Multicultural, LBGTQ+ centers find home in the heart of campus

By DAVID DUPONT

BG Independent News

Five years after he arrived on the Bowling Green State University campus, Bryce Davis has a place he can “whole-heartedly and unapologetically” be himself.

Sheila Brown addresses crowd gathered for ribbon-cutting at the Multicultural Center and LBGTQ+ Resource Center. Listening are Thomas Gibson and Katie Stygles.

That wasn’t the case when he first came to Bowling Green. In his time here, he’s worked to change that, and the opening Saturday of the Multicultural Center and LBGTQ+ Resource Center in the Bowen-Thompson Student Union is the result of his and his fellow students’ efforts to bring about change.

He had misgivings about BGSU from the start. Coming from Columbus where he as active in promoting social justice causes, he was excited about the academic programs in psychology and sociology. He saw BGSU as an up and coming, innovative institution. But Davis, who identifies as queer and biracial, looked around at the cornfields fields that surrounded the campus. He knew that there may be cultural conflicts with a largely older white and conservative community.

When he got here he felt there was no place for him on campus. Friends who were black has racial epithets yelled at them by people in trucks driving down Wooster Street. Gay couples were reluctant to hold hands because they would be mocked or even have things thrown at them.
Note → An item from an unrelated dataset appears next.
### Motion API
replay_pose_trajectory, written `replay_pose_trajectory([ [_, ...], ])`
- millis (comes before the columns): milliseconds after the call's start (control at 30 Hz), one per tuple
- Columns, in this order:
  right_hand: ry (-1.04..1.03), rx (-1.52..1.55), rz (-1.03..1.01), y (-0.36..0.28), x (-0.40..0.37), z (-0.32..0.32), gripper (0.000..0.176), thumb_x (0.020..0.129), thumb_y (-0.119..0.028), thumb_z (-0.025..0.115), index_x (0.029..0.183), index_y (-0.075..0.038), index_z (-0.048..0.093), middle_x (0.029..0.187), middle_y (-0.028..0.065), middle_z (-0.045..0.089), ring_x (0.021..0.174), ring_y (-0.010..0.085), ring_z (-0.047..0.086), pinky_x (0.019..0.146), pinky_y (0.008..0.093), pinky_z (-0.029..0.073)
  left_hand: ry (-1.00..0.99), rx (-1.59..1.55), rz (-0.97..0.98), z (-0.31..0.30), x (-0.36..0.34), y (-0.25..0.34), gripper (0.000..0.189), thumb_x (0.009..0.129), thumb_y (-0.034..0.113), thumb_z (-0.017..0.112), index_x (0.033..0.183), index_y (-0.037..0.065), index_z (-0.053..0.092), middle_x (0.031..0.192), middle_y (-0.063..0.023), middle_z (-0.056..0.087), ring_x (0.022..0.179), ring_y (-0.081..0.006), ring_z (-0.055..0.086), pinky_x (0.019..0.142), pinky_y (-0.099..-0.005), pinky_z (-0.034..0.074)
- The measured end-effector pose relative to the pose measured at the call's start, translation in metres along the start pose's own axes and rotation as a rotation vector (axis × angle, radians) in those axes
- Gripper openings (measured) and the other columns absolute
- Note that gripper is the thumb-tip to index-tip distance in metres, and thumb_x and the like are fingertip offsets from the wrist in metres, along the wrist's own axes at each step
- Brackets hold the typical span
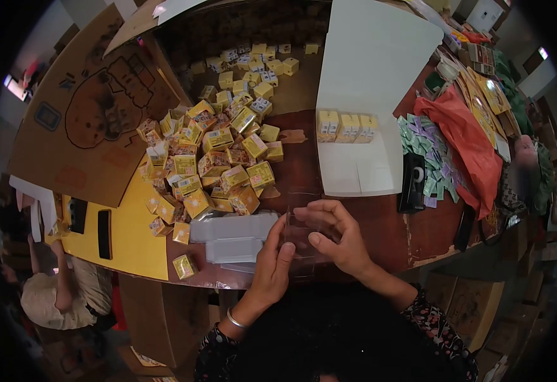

Davis joined Vision, now the Queer/Trans Student Union, and found a place for himself at BGSU. Through Vision he joined the activist group Call to Action. He’s stayed here for five years, and is now ready to move onto graduate studies. The opening of the Multicultural Center and LBGTQ+ Resource Center will give others the place he sought, and needed, especially as a first year student.

The space replaces what had been located in a few cubicles that each barely accommodated five people in the Math Science Building. The new centers have separate conference rooms connected by a lounge, and a small office space.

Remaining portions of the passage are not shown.